Below are some records. Return exactly their lines from the one containing "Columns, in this" through the one containing "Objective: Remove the", and drop the pictures.

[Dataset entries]
——————
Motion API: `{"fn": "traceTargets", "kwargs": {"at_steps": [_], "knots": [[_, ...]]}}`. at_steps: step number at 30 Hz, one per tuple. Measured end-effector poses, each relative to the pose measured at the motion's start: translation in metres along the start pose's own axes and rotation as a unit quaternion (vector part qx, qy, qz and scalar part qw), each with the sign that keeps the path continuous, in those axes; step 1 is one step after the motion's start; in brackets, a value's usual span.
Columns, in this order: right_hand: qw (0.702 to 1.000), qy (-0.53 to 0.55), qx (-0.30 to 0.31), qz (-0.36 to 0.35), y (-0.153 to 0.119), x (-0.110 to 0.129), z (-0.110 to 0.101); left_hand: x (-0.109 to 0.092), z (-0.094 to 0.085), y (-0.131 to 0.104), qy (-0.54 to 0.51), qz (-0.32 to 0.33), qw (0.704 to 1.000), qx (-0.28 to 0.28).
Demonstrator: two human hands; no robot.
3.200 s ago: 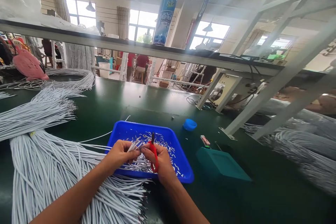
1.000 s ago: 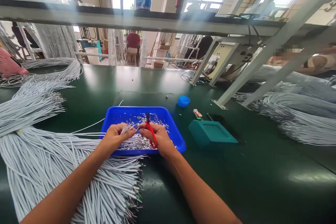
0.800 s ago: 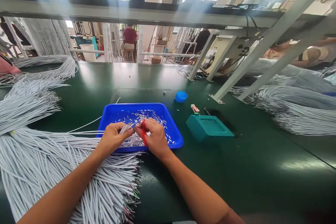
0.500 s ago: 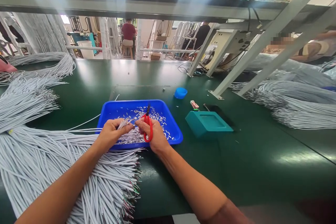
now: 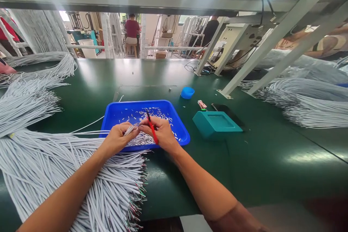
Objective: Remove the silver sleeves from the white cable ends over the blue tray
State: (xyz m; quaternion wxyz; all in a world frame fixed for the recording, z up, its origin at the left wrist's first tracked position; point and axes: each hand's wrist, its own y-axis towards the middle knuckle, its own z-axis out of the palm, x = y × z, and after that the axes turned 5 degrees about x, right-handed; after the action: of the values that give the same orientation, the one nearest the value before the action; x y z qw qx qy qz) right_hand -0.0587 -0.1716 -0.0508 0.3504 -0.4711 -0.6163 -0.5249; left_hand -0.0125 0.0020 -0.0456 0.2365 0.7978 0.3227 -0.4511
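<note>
Pinched in my left hand [image 5: 119,138] are the ends of several white cables [image 5: 131,129], above the near side of a blue tray [image 5: 178,125]. My right hand [image 5: 161,134] holds red-handled scissors [image 5: 152,128], dark blades pointing up and away. Its thumb and fingertips meet the cable ends; exactly what they pinch there is too small to make out. Many small silvery and white pieces [image 5: 156,113] lie scattered in the tray. A large heap of white cables [image 5: 78,166] spreads under my left forearm, with coloured wire tips at its right end.
A teal box [image 5: 214,122] stands right of the tray, beside a dark flat object [image 5: 230,113] and a small blue cup [image 5: 187,92]. Metal struts [image 5: 244,61] rise from the table. Another cable bundle [image 5: 307,105] lies at right. A person [image 5: 132,29] sits beyond the table.
The scissors have turned in my right hand, so the handles now show edge-on. My right fingers have closed in on the cable ends. The view has tilted slightly down.
</note>
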Motion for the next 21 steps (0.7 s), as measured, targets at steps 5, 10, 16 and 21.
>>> {"fn": "traceTargets", "kwargs": {"at_steps": [5, 10, 16, 21], "knots": [[0.999, -0.017, -0.033, 0.023, -0.004, 0.001, 0.008, 0.001, 0.004, 0.001, -0.005, -0.002, 0.996, -0.086], [0.994, -0.112, 0.009, 0.005, 0.001, 0.003, -0.007, -0.001, -0.002, 0.003, -0.158, -0.029, 0.973, -0.164], [0.939, -0.341, 0.041, 0.001, -0.001, 0.008, -0.011, -0.01, -0.01, 0.003, -0.21, -0.013, 0.957, -0.199], [0.928, -0.37, 0.039, -0.002, -0.005, 0.007, -0.007, -0.013, -0.009, 0.003, -0.273, -0.023, 0.952, -0.135]]}}
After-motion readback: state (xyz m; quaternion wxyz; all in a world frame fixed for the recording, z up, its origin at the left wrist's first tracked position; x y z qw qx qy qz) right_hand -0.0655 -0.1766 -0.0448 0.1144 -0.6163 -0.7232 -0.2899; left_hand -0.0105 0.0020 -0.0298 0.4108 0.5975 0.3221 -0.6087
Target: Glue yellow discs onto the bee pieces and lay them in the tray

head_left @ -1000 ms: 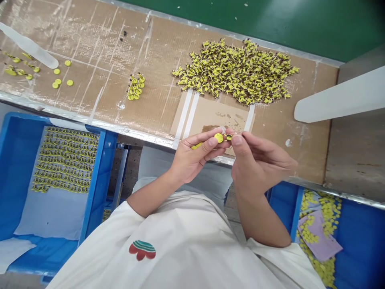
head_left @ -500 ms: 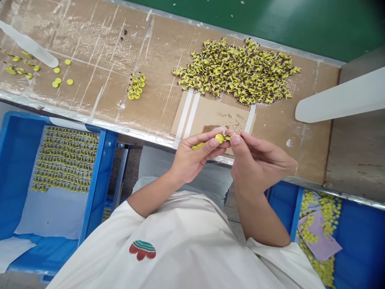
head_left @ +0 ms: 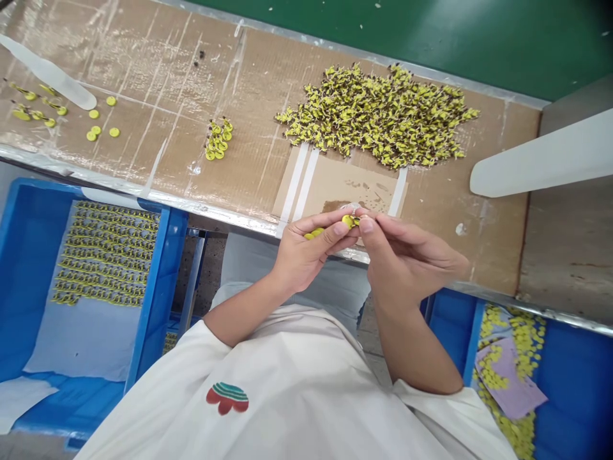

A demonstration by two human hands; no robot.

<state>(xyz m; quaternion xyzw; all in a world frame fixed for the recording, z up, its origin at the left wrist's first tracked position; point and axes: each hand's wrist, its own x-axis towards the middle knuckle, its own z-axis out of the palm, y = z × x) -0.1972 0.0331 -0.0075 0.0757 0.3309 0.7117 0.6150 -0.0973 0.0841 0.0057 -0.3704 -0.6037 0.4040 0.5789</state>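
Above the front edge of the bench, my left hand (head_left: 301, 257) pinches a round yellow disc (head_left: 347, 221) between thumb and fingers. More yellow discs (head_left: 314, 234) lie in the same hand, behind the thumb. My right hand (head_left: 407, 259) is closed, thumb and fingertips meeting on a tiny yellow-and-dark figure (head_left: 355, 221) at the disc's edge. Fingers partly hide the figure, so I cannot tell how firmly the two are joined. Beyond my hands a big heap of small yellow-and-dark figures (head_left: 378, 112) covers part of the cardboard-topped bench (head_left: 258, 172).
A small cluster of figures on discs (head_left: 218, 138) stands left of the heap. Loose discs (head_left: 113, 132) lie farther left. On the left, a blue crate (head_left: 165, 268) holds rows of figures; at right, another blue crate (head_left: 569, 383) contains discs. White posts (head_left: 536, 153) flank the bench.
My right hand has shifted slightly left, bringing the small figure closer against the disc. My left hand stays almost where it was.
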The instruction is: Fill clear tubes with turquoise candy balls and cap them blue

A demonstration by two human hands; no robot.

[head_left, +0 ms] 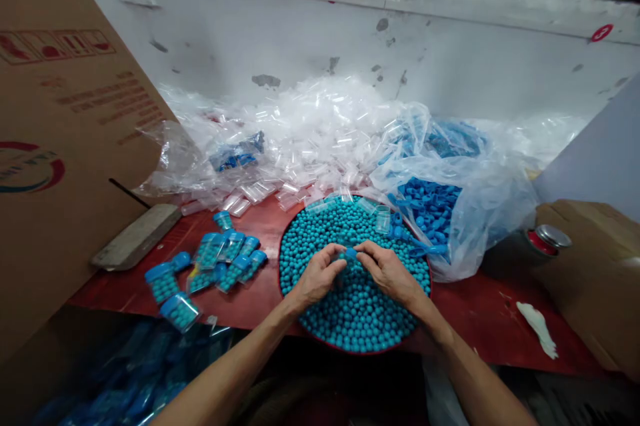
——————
> EXERCISE ANSWER
Columns, in this order: right_hand: qw (0.702 to 1.000), qy (-0.53 to 0.55), qx (-0.30 to 0.31), qz (-0.36 to 0.35), y (-0.153 to 0.119), x (-0.110 to 0.129), z (-0.110 to 0.101); left_hand: x (-0.109 to 0.092), z (-0.094 to 0.085), y (-0.131 to 0.104), qy (-0.54 to 0.51), qz (-0.32 to 0.33), qw (0.704 to 1.000), qx (-0.28 to 0.28).
Demonstrator: two human hands; no robot.
3.200 s ago: 
1.000 s ago: 
0.800 s ago: 
0.500 s ago: 
now: 
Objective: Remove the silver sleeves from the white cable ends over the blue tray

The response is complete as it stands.